■ What to work on ■
Set down each line of the listing exactly as it reads.

■ Data segment ■
::::
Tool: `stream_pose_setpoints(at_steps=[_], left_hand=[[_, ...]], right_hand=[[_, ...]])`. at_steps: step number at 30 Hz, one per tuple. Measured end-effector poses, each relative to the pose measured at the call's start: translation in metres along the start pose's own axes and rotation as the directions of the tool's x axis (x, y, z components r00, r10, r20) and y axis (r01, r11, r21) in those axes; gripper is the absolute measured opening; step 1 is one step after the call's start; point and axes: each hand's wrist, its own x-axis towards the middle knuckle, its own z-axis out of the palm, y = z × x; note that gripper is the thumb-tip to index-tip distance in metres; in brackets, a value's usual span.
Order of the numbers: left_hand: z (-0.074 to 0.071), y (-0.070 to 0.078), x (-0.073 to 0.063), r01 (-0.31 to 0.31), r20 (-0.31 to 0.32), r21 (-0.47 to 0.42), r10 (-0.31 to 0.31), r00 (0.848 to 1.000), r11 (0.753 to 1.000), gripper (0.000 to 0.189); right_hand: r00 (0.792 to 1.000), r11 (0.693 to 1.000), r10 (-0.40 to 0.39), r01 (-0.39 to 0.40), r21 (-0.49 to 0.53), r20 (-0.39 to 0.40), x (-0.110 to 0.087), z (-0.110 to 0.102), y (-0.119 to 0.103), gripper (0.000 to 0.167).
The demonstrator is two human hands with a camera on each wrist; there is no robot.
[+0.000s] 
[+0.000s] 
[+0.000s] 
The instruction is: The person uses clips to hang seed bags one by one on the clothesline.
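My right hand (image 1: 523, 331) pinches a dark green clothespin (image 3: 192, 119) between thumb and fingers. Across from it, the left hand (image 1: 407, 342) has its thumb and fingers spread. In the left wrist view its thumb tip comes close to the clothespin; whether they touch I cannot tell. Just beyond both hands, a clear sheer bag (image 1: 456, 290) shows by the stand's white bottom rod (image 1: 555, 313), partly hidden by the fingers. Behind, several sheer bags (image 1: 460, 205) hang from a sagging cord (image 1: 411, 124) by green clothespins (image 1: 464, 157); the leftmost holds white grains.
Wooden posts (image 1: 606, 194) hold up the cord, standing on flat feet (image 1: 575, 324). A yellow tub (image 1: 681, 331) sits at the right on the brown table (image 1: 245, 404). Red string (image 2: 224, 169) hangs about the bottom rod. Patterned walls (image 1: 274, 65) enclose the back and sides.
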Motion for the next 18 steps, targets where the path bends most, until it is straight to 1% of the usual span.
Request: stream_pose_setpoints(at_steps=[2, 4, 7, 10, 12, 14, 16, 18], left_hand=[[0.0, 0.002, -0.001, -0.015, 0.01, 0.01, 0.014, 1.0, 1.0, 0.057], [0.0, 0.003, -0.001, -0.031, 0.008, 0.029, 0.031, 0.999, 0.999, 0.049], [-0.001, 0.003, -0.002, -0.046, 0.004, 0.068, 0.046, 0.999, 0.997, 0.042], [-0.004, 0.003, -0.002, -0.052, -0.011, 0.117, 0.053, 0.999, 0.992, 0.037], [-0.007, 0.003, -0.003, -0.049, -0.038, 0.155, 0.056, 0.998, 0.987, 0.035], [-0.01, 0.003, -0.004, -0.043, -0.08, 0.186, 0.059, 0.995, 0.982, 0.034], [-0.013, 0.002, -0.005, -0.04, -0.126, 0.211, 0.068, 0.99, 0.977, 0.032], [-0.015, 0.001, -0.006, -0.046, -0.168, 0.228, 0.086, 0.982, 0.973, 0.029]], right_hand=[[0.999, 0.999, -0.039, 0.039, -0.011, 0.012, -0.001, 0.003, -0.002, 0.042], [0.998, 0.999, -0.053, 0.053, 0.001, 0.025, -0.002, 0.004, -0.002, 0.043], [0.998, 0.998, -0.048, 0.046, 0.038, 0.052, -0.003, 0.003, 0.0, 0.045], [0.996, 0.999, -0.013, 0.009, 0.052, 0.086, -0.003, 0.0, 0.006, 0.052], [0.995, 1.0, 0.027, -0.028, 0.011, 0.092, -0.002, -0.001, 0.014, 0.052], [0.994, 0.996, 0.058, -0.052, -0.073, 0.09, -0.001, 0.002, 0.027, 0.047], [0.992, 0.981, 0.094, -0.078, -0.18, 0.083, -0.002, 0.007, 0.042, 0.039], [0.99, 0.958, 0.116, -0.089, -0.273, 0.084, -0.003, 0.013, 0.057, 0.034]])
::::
■ Result for this exercise ■
Tool: `stream_pose_setpoints(at_steps=[_], left_hand=[[_, ...]], right_hand=[[_, ...]])`. at_steps: step number at 30 Hz, one per tuple. Measured end-effector poses, each relative to the pose measured at the call's start: translation in metres along the start pose's own axes and rotation as the directions of the tool's x axis (x, y, z components r00, r10, r20) and y axis (r01, r11, r21) in those axes; gripper is the absolute measured opening; step 1 is one step after the call's start; point and axes: each hand's wrist, its own x-axis towards the middle knuckle, its own z-axis out of the palm, y = z × x; note that gripper is the thumb-tip to index-tip distance in metres; in brackets, a value's usual span.
Order of the numbers: left_hand: z (-0.074 to 0.071), y (-0.070 to 0.078), x (-0.073 to 0.063), r01 (-0.31 to 0.31), r20 (-0.31 to 0.32), r21 (-0.47 to 0.42), r10 (-0.31 to 0.31), r00 (0.848 to 1.000), r11 (0.753 to 1.000), gripper (0.000 to 0.189); right_hand: r00 (0.792 to 1.000), r11 (0.693 to 1.000), r10 (-0.40 to 0.39), r01 (-0.39 to 0.40), r21 (-0.49 to 0.53), r20 (-0.39 to 0.40), x (-0.110 to 0.087), z (-0.110 to 0.102), y (-0.119 to 0.103), gripper (0.000 to 0.167).
The demonstrator is two human hands with a camera on each wrist; there is no robot.
[+0.000s] 
[+0.000s] 
[+0.000s] 
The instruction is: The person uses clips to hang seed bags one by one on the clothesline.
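My right hand (image 1: 523, 331) pinches a dark green clothespin (image 3: 192, 119) between thumb and fingers. Across from it, the left hand (image 1: 407, 342) has its thumb and fingers spread. In the left wrist view its thumb tip comes close to the clothespin; whether they touch I cannot tell. Just beyond both hands, a clear sheer bag (image 1: 456, 290) shows by the stand's white bottom rod (image 1: 555, 313), partly hidden by the fingers. Behind, several sheer bags (image 1: 460, 205) hang from a sagging cord (image 1: 411, 124) by green clothespins (image 1: 464, 157); the leftmost holds white grains.
Wooden posts (image 1: 606, 194) hold up the cord, standing on flat feet (image 1: 575, 324). A yellow tub (image 1: 681, 331) sits at the right on the brown table (image 1: 245, 404). Red string (image 2: 224, 169) hangs about the bottom rod. Patterned walls (image 1: 274, 65) enclose the back and sides.
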Motion for the next 18 steps, targets where the path bends most, until it is straight to 1% of the usual span.
Request: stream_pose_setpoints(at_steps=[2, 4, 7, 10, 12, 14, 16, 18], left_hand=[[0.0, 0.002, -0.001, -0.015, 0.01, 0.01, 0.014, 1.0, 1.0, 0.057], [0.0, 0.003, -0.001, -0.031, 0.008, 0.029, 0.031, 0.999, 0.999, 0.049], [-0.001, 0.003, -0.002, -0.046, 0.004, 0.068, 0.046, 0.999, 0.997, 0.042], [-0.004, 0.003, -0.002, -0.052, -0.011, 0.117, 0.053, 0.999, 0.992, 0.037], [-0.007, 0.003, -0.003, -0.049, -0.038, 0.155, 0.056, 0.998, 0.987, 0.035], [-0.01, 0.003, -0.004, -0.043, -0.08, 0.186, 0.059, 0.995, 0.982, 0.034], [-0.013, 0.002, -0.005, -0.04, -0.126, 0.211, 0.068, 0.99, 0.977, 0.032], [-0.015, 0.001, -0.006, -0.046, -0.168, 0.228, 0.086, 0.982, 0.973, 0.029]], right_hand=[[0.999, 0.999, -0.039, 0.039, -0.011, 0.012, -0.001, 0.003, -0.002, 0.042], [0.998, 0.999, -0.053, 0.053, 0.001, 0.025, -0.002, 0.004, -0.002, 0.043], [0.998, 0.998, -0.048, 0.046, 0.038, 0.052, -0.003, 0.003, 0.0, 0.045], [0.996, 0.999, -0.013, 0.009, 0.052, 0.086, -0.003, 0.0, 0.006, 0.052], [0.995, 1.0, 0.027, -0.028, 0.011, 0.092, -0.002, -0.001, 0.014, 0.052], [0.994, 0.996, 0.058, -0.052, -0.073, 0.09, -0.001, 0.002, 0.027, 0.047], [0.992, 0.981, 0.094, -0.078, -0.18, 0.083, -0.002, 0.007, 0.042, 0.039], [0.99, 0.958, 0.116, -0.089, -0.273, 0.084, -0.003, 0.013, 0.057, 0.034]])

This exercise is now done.